Through the organisation, a Vodafone telesales centre has been set up in the city last year, which is completely run by visually challenged folks.
“In 2008, we had kickstarted a resource centre at the Infopark premises in Kochi, with a goal of training and empowering the community by exposing them to the world of computers and preparing them for jobs in various stages through an 8-month course. So far, 9 batches comprising 10 students each have successfully graduated with about 65 per cent being placed at different firms,” Sunil proudly mentions.
One of the major accomplishments of SRVC however is ‘Heart2Heart’ – an exclusive orchestra comprising a talented group of musicians from across the state.
The team has performed over 200 shows till date, out of which five shows were showcased abroad.
The incredibility of the orchestra is that all the musicians practice their pieces through memory, since they can’t read the notes.
“When it comes to music, the state of being unable to see often acts as an advantage. Visually impaired musicians are often said to have elevated sensory skills, which help them grasp music better than others,” explains Sunil.
The organisation has also opened up sporting avenues for the visually challenged. Starting with blind cricket and other blind sports like athletics and powerlifting, SRVC teamed up with the Indian Blind Sports Association (IBSA) and Paralympic Committee of India (PCI) in 2013 to promote blind football across the country and eventually set up a national team.
In case you didn’t know, India’s blind football team is currently ranked 23rd in the global rankings. “This happened through constant practice and dedication of the players in a short span of two years,” adds Sunil.

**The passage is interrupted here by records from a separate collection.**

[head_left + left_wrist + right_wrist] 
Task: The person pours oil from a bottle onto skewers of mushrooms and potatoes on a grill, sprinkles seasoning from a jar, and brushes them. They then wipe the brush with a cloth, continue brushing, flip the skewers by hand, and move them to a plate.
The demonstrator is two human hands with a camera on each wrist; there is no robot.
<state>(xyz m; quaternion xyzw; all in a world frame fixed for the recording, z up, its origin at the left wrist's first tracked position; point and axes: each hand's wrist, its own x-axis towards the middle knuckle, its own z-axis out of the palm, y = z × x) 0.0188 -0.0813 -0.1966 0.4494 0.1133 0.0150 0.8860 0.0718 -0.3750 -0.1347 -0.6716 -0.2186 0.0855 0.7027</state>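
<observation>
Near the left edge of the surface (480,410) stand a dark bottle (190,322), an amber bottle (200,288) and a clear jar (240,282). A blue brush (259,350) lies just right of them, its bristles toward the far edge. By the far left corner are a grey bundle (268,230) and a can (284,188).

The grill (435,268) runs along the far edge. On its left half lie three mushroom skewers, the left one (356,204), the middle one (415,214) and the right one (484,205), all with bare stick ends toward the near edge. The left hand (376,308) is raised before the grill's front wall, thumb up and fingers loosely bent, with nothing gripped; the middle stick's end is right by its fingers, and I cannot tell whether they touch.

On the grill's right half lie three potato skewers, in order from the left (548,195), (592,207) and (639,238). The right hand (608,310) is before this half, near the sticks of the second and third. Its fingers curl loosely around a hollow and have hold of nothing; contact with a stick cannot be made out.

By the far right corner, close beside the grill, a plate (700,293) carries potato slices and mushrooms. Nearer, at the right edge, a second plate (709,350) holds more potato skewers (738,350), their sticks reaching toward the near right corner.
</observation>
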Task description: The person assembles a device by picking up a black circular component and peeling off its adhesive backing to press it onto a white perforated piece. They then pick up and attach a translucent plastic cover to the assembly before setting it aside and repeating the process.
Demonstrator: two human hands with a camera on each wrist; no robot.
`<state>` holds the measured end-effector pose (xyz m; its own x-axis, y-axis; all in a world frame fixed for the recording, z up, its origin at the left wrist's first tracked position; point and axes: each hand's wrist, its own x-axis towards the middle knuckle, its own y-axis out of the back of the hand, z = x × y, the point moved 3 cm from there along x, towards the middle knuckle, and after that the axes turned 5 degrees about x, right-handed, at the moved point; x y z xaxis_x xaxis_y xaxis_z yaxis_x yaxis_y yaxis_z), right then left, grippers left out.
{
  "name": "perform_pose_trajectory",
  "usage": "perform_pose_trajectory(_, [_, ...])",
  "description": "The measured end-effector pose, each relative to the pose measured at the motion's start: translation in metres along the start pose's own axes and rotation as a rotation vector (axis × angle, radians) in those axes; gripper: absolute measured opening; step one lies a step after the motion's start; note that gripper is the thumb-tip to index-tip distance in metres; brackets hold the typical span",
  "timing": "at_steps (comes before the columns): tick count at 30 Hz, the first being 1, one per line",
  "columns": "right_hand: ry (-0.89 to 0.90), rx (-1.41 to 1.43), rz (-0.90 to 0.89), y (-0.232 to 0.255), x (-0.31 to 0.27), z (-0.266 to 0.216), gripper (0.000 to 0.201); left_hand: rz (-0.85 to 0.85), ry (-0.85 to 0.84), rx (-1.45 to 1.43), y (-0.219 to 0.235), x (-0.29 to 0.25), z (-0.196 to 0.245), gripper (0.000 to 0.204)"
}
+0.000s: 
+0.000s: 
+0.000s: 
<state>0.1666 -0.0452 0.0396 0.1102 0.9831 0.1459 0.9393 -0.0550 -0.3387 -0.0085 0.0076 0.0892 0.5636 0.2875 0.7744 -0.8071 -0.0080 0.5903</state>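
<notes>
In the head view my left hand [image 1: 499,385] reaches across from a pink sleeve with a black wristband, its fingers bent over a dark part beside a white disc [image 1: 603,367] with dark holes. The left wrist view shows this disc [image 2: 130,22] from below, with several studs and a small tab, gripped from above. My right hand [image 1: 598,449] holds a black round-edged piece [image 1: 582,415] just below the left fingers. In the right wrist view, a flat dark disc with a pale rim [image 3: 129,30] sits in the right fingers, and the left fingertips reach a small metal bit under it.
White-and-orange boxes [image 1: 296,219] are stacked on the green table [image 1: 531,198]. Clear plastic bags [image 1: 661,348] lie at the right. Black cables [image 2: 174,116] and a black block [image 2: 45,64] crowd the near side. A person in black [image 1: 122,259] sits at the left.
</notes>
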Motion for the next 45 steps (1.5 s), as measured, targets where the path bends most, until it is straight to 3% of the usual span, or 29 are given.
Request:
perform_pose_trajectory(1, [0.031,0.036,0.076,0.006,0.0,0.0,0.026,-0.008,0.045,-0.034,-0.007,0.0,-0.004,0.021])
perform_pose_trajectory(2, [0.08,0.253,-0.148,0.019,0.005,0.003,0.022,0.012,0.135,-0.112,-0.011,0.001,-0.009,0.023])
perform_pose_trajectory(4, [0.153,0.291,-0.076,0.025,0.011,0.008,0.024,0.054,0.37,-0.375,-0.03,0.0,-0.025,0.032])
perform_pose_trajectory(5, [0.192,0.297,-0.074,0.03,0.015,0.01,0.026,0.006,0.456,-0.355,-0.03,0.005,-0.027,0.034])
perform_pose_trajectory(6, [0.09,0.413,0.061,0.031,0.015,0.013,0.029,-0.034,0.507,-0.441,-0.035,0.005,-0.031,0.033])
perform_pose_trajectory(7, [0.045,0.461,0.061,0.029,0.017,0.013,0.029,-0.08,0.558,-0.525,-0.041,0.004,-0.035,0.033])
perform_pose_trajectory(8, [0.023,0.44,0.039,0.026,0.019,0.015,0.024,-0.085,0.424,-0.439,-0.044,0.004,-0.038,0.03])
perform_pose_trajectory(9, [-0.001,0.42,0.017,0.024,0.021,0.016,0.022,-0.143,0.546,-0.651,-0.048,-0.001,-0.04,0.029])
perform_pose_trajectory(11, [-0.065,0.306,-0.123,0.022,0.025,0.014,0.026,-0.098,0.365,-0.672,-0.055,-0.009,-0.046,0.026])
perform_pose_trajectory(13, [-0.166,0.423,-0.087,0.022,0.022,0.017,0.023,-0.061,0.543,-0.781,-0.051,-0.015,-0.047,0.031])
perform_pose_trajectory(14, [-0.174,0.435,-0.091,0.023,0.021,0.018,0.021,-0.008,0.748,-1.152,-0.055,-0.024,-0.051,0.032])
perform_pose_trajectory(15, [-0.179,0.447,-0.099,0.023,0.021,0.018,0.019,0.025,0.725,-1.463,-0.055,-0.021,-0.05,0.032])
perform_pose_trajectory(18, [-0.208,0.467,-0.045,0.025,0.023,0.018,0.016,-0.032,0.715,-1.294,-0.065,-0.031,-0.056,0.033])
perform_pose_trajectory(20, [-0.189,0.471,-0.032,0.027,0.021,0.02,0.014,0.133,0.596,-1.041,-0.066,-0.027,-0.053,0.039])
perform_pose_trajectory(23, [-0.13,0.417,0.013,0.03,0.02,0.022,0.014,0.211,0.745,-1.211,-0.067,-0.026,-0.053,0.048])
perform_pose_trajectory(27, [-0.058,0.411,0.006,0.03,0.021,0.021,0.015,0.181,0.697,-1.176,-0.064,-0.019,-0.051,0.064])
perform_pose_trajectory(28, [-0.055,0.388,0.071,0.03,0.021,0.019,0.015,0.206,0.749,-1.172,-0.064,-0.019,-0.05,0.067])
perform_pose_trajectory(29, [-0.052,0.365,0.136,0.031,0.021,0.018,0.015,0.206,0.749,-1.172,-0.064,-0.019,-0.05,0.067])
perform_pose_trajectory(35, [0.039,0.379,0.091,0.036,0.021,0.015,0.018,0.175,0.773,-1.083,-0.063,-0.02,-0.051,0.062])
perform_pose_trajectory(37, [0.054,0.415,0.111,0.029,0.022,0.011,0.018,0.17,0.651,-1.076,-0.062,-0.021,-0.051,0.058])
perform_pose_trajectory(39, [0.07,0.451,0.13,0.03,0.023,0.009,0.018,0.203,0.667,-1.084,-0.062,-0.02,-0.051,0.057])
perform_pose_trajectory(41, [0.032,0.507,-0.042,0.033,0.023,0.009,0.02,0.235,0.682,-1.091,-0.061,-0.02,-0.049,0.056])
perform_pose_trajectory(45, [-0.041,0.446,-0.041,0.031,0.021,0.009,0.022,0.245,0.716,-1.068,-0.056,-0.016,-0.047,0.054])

The best news is that India will soon have its first and exclusive blind football academy, thanks to the organisation’s unfaltering commitment to the cause.
“In the initial years, it was difficult to pursue the sport since no place was equipped enough for the visually challenged to play safely. Also, the equipment for the sport was quite expensive too. With the launch of the academy, the players, who have been handpicked from across the country will not just be trained for the sport but given vocational training as well through which they can earn a living too,” he says.
The academy is slated for inauguration on September 15, which will have Ulrich Pfisterer, who is the chairman of International Blind Sports Association (IBSA) and the coach of the German blind football teach, gracing the event.
The dedication with which SRVC has been trying to make society a lot more inclusive gives testimony to the idea that no disability is a barrier when it comes to chasing dreams.